— Required work —
Output the material exactly, keeping every line intact.

— Data below —
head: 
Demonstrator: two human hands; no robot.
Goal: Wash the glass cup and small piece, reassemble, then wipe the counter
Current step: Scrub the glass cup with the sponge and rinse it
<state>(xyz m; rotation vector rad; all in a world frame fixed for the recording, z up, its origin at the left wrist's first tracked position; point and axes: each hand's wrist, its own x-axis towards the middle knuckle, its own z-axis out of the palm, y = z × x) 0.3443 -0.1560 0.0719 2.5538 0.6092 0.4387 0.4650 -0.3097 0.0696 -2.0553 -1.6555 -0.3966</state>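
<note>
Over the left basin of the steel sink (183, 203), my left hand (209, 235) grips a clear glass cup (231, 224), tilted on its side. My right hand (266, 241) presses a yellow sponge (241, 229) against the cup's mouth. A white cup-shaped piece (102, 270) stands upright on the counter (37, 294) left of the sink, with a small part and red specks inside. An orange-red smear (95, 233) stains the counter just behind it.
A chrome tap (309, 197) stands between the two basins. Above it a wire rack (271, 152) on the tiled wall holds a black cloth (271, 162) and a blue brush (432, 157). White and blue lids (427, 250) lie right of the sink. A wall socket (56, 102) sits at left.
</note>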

— Solution to the exercise —
head: 
Demonstrator: two human hands; no robot.
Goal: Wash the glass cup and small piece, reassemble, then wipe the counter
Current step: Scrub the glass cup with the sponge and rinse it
<state>(xyz m; rotation vector rad; all in a world frame fixed for the recording, z up, its origin at the left wrist's first tracked position; point and axes: each hand's wrist, its own x-axis towards the middle knuckle, its own z-axis out of the palm, y = z × x) 0.3443 -0.1560 0.0719 2.5538 0.6092 0.4387 0.4650 -0.3097 0.0696 -2.0553 -1.6555 -0.3966</state>
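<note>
Over the left basin of the steel sink (183, 203), my left hand (209, 235) grips a clear glass cup (231, 224), tilted on its side. My right hand (266, 241) presses a yellow sponge (241, 229) against the cup's mouth. A white cup-shaped piece (102, 270) stands upright on the counter (37, 294) left of the sink, with a small part and red specks inside. An orange-red smear (95, 233) stains the counter just behind it.
A chrome tap (309, 197) stands between the two basins. Above it a wire rack (271, 152) on the tiled wall holds a black cloth (271, 162) and a blue brush (432, 157). White and blue lids (427, 250) lie right of the sink. A wall socket (56, 102) sits at left.
</note>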

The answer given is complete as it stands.